The Purcell effect mainly describes the interaction between the quantum emitter and photonic structure in the weak coupling region. When the interaction (or $Q/V$ in number) is so large that the emitter–cavity coupling rate is greater than both cavity losses and the decoherence of the emitter, strong coupling region is reached [78]. Rabi oscillation in the optical field intensity in the time domain or Rabi splitting in the frequency domain will show up as a sign [78,79]. Nevertheless, precise positioning of single CQDs is necessary to achieve optimal coupling between CQDs and cavities, which will be discussed in Section 5.

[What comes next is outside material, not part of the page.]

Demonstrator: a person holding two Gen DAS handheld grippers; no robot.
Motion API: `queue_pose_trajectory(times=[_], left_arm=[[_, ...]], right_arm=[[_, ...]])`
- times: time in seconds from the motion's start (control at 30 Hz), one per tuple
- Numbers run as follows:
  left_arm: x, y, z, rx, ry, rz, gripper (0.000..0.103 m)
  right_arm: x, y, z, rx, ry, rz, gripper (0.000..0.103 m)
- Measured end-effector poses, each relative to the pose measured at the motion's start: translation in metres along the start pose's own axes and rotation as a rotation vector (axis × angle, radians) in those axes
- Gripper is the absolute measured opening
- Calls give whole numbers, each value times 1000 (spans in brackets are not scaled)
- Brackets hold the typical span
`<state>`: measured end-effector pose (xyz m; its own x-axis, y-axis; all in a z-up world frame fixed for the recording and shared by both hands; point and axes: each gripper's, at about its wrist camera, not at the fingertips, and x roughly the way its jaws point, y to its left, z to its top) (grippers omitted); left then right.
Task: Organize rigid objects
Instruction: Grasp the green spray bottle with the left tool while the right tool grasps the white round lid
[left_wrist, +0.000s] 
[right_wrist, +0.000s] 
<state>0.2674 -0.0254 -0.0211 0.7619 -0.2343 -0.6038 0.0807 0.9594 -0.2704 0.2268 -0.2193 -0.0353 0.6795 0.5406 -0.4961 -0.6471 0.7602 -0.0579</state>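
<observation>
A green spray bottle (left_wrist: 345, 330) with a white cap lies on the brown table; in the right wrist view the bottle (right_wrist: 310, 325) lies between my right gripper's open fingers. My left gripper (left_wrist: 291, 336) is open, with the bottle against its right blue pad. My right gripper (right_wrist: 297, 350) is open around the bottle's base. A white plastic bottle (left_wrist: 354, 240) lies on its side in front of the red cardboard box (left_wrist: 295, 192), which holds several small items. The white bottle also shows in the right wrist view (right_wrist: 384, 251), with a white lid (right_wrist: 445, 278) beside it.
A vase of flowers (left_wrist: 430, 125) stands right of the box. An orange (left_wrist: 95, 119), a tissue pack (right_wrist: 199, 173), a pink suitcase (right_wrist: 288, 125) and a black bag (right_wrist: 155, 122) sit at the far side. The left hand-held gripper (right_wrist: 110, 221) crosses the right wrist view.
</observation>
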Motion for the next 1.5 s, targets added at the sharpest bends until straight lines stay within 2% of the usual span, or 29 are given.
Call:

4.2. Fabry–Pérot Microcavity

The Fabry–Pérot microcavity is a typical dielectric microcavity that can be easily integrated with CQDs. A notable coupling of single CQDs to micropillars was demonstrated by Qualtieri et al. [80]. In their study, CdSe/ZnS CQDs with a central wavelength at $\lambda =615$ nm was dispersed in a negative high-resolution electron beam resist with a very low concentration. This mixture was then spin-coated onto a distributed Bragg reflector composed of eight paired ${\mathrm{SiO}}_2/{\mathrm{TiO}}_2$. Subsequently, this coated layer was sculpted into pillars, with diameters varying between 500 nm and 30 nm, through electron beam lithography. To complete the structure, another distributed Bragg reflector was constructed atop the CQD–pillar layer (as depicted in Figure 5). The smallest pillars encapsulating only single CQD exhibited single-photon emission with $g^{\left(2\right)}\left(0\right)<0.1$. The presence of cavity confinement resulted in the emission linewidth being significantly narrowed—from 30 nm down to 0.73 nm. However, the random distribution of CQDs makes it challenging for large-scale arrays where each pillar needs to contain exactly one CQD.

4.3. Whispering-Gallery Mode Microcavity

Whispering-gallery mode microcavities with circular boundaries represent another type of resonator compatible with CQDs. Single CQDs coupled to a glass microsphere have been reported by Artemyev et al. in 2001 [81], with a maximum Purcell factor $F_p\sim 5$ at T = 20 K. At room temperature, spontaneous emission enhancement has been observed from a single colloidal CdSe/ZnS CQD located at the edge of a submicron-sized dielectric disk [82]. As shown in Figure 6, the lifetime is about 6-fold shorter than that of CQDs far away from the edge of the disk. Meanwhile, CQD laying at the disk edge exhibited an antibunching dip in the correlation function at zero time delay.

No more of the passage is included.